I read at night and listen in the car, and this book actually suffered from my listening to it. The narrator was older than I pictured the author, and her voice lacked the cadence and empathetic tone I felt when I read the author's words.
I wish this book had been just one story. Ms. Schroff is clearly not a writer, as some of her prose had the feel of high school English. She gave us TOO many details of her life, when the story about she and Maurice was really the point of the book. Her relationship with her father never made sense and really muddled my feeling that she had good judgment. Again, her ex-husband equally made me question her judgment, as anyone of any age could have sniffed out infidelity on the first weekend away.
Ms. Schroff deserves applause for the difference she makes in the life of this boy. Just tell THAT story. Perhaps an abridged version of this can stick to the main story and skip the family pain and melodrama. It might be part of the thread, but it adds little to an appreciation of the life she built after meeting Maurice.
Kelly Corrigan writes like she talks -- so listening to her voice gave new voice to her message. Thanks for including this interview with the book!
This is a lovely little true story about a real life --and the narrator becomes the author as she reads Kelly's story. It is written in the first person -- with a bit too much profanity for those who object to the use of it (all in context -- not excessive by any means)-- but it's a heartfelt telling of a young Mom who deals with fighting her own cancer while fearing her father's cancer diagnosis. It's not about illness -- it's about living and enjoying life. It is not a spoiler alert to say that her Dad is still alive and well -- though she wrote the book fearing a different outcome for him. Be sure to listen to the extra interview with the author -- you'll hear Kelly's own voice and appreciate her enthusiasm for having lived a pretty nice life. See her interviewed on YouTube as well.
When where you were was special because it wasn't like anyplace else... Bill Bryson remembers a Des Moines in the 50s that had character and a unique set of businesses and places...before the days of chain stores, chain restaurants, indoor malls. The reference to politics is negligible -- it's a great listen. Bryson doesn't take it seriously and neither should the listener.If you are a boomer, laugh away and just ENJOY!
I have now listened to the first five in this series -- and eagerly await the newest one "In the Company of Cheerful Ladies." I would buy the book, but listening to this narrator, Lisette Lecat, is the only way I want to hear this series. She's that good. I look forward to driving to work just to hear the next chapter every day. Do them in order or Precious's adventures get out of sequence....!

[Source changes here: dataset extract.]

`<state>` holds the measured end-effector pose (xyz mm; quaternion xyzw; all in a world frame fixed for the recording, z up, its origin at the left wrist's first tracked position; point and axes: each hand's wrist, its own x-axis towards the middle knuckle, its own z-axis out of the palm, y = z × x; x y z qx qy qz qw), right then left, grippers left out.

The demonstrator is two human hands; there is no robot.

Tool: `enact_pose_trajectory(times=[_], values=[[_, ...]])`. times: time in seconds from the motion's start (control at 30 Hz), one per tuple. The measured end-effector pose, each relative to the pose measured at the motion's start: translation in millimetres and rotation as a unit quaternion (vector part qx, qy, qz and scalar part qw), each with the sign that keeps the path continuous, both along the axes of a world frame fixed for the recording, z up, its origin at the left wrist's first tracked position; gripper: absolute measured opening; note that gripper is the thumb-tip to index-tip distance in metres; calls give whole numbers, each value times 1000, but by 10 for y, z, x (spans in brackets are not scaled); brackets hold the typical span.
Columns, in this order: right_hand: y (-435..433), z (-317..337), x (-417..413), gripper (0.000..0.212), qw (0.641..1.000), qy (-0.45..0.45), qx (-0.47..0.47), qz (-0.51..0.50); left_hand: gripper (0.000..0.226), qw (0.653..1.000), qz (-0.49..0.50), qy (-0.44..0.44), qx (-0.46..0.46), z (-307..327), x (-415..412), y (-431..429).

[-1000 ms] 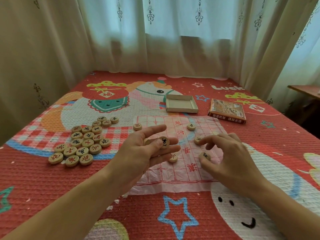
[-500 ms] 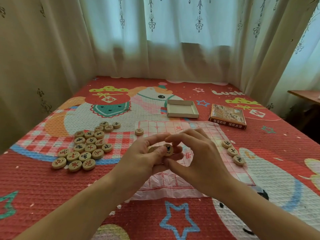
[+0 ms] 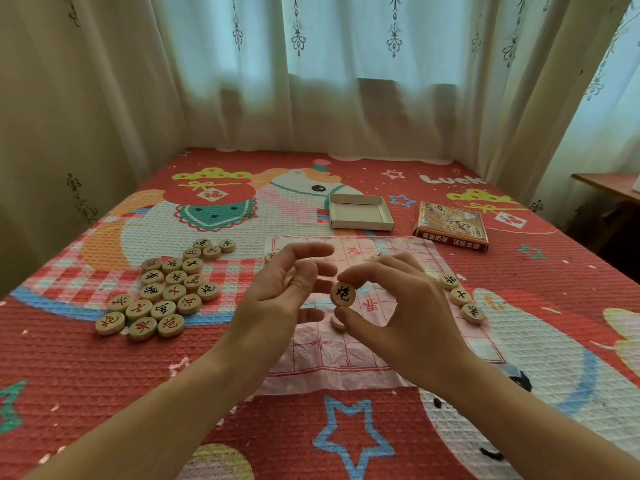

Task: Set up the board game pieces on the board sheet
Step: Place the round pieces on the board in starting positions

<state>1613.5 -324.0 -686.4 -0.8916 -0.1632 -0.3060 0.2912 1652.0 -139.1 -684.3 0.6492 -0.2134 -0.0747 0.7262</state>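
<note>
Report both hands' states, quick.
Left hand: open, straight-fingered; another pale wooden piece apparently rests in it.
Right hand: pinches round wooden game piece with black character.

We see red cartoon mat [image 3: 104, 375] w/ horse, star prints. Open card tray [image 3: 360, 211] at far side; printed box lid [image 3: 450, 225] just R, apart. Sheer curtains [image 3: 311, 81] behind. Wooden table [image 3: 609, 183] at R edge.
</note>
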Motion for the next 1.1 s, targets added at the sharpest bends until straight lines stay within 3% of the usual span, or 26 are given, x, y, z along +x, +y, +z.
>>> enact_pose_trajectory(times=[0.17, 0.37, 0.47, 0.7, 0.8, 0.97, 1.1], values=[[-165, -43, -61, 33, 1000, 12, 0, -7, 30, 1000, -4, 6, -21, 42, -28, -5], [-480, -60, -128, 32, 999, 28, -16, -35, 32, 994, -74, 61, -43, 69, -52, -15], [-644, -65, -179, 30, 998, 35, -21, -44, 17, 985, -124, 99, -71, 107, -48, 13], [-940, -149, -386, 24, 994, 73, -62, -47, 15, 971, -162, 145, -104, 85, -41, -32], [-1018, -182, -424, 25, 992, 89, -72, -54, 9, 973, -166, 123, -99, 55, -58, -59], [-1048, -210, -431, 24, 989, 106, -82, -68, 36, 986, -136, 68, -67, 42, -69, -61], [-1041, -220, -427, 26, 986, 119, -86, -78, 40, 991, -114, 40, -50, 50, -59, -77]])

This was a wonderful, sweet book set in the South, and I enjoyed hearing it more than I enjoyed reading it (I split time -- listening in the car and reading in bed). The narrator's voice was that of a soothing storyteller, and I enjoyed hearing this personal narrative told by a Southern girl. I also learned more about honey and bees than a novel would typically teach -- and I found it charming throughout. I recommend it for any age or any purpose -- it would be a great "drive to" or just a great "read me a story" experience.